In the book, Wilson uses the fundamental ideas in Quantum Mechanics, and Joyce's literary techniques, to craft a complex and subtle story that expands beyond the scope of the normal novel. He creates a world that is made of both fact and fancy, blending them so that the reader's certainty about reality begins to erode. While it is true that it lacks a standard narrative quality, it more than makes up for it with the lovingly detailed segments that, ultimately, fit together into an illuminant masterpiece that I found to be deeply satisfying.
One could argue that this work is analogous to Pointillism. Each part is a dot that, when seen as a whole, creates an amazing, funny, and beautiful picture.
When I started reading this book, I assumed that the story would have to do with Schroedinger's Cat (obviously), but I didn't understand the novel's structure until I reached page 80 and the book ended, only to start again in a different world (which I know sounds strange; read it if you want to understand). The plot of this novel seems entirely random, and up to a certain point it is, but it has more structure than would seem at first glance. Like Illuminatus!, it would require a great deal of analysis and scholarship to unravel the ever-knotted threads of Schroedinger's Cat, and I know few who have the time to do that. Still, it's quite an enjoyable read, even if you never know fully what the hell is going on.

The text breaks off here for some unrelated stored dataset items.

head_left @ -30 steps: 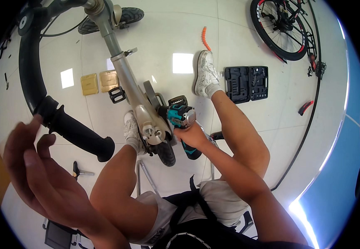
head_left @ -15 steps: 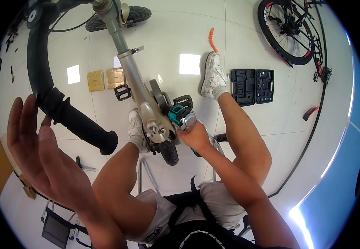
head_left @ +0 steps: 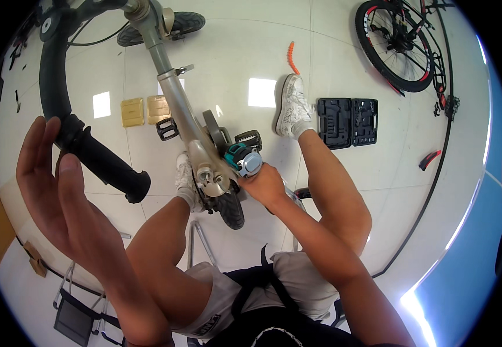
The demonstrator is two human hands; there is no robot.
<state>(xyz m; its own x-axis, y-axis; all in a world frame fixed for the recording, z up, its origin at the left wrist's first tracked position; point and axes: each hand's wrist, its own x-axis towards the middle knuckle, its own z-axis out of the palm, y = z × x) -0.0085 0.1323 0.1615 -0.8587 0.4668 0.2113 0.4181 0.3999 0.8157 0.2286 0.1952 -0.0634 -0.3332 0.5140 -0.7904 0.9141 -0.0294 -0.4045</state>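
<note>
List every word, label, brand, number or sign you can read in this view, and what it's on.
Nothing reads clearly.
Pale fabric shorts: small dark rectangular patch with light lettering, too small to read.
Two flat gold rectangular cases: faint markings, too blurred to read.
Teal-and-black power drill in the right hand: no legible lettering.

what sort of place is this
Probably a bike workshop or repair space: a small bike is in view, the right hand holds a teal drill, and an open black tool case lies on the floor.
</note>
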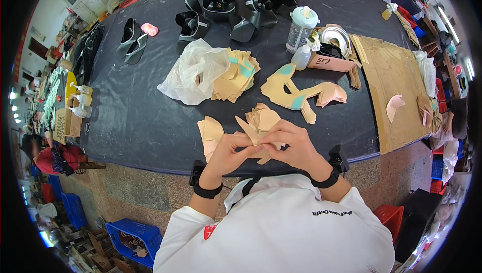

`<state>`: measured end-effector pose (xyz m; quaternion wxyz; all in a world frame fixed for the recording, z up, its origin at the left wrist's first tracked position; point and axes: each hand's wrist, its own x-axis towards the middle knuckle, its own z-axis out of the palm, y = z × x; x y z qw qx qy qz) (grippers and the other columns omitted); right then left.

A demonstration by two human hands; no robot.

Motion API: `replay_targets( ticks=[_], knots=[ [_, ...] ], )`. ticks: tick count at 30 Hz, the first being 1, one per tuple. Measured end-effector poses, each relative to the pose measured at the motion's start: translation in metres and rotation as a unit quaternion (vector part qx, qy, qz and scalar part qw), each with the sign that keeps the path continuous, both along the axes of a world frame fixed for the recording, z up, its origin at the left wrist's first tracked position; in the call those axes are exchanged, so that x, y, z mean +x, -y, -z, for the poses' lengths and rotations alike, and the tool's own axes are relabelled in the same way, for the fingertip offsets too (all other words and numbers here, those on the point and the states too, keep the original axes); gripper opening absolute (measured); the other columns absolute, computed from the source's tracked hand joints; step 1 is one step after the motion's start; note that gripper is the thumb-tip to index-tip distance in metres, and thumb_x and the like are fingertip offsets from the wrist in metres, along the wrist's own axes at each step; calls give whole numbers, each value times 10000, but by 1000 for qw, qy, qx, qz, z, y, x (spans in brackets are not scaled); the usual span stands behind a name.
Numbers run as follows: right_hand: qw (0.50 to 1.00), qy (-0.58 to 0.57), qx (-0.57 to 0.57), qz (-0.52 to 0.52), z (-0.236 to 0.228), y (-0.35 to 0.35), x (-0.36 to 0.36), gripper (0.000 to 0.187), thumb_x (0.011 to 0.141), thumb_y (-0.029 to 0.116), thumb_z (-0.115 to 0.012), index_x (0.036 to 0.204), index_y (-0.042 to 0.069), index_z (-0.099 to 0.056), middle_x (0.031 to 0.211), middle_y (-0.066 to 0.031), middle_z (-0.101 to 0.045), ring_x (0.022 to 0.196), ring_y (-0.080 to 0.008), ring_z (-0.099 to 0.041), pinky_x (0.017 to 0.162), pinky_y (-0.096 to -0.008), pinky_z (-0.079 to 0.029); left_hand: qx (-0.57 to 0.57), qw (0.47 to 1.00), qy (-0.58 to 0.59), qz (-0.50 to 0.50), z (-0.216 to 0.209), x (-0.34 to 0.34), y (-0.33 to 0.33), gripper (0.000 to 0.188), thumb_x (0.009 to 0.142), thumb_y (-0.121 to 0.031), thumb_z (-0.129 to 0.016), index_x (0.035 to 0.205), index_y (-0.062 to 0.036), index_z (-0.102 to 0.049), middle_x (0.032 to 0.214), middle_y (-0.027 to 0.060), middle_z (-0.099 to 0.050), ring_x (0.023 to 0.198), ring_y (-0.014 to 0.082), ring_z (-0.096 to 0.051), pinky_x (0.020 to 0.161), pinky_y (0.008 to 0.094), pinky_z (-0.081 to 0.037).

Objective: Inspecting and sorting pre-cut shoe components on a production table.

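Note:
Near the front of the dark table, my left hand (230, 153) and my right hand (291, 143) meet and pinch a thin beige shoe-upper piece (246, 128) between their fingertips. Its pointed flap sticks up past the fingers, which hide its lower part. Just beyond lies a pile of beige cut pieces (265, 116). Left of my left hand rests a small stack of similar curved pieces (211, 133). Farther off, more beige pieces with teal patches (286, 88) are stacked at right, and another stack (236, 78) lies partly under a clear plastic bag (190, 75).
Black shoe parts (246, 7) crowd the table's far side. A lidded clear jug (302, 27), a white squeeze bottle (301, 58) and a pink box (329, 62) stand right of centre. Cardboard (386, 82) covers the right side. Glue bottles (82, 100) stand at the left edge.

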<state>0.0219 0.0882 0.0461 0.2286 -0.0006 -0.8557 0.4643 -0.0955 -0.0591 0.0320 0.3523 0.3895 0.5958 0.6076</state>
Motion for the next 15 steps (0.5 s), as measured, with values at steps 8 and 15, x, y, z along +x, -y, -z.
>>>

As is usual for Robert Anton Wilson books, Schroedinger's Cat is side-splittingly funny. Perhaps the funniest part of the book is how characters change from world to world. For instance, in one world, Epicene Wildeblood is a debonair ladies' man. In a different world, Epicene is now a she, Mary Margaret Wildeblood, after a sex change. Even historical figures in the novel change depending on the world. James Joyce, in one world, was a minor composer. In another, Ezra Pound was not a famous poet; he was a famous folksinger. In yet another, Aleister Crowley was not an infamous occultist, but instead a British general who was the first person to reach the North Pole, which he claimed was inhabited by little green people when he got there (if you laugh at that, you will appreciate the book's humor).
It's hard to put together a review of this book, because there's no continuous plot (at least not in the ordinary sense). Characters disappear for (sometimes literally) hundreds of pages, then reappear as if nothing happened. It's very disorienting and why I waited several months after reading the book to actually review it. I thought that "sitting on my thoughts," allowing them to formulate, would help. Instead, I find that I've forgotten half of what went on in the book. Oh, memory, how thou hast robbed me!
Anyway, before I start to ramble, let me say that this is a good book for all science-fiction fans to read, since it is actual SCIENCE fiction (i.e. it involves quite complicated issues of quantum mechanics). I would recommend it to anyone with an IQ of 250 or a Ph.D. in rocket science. If you're like me and have neither, it's still a great novel. It just won't make full sense until you understand Bob's philosophy of neurological model agnosticism and quantum mechanics.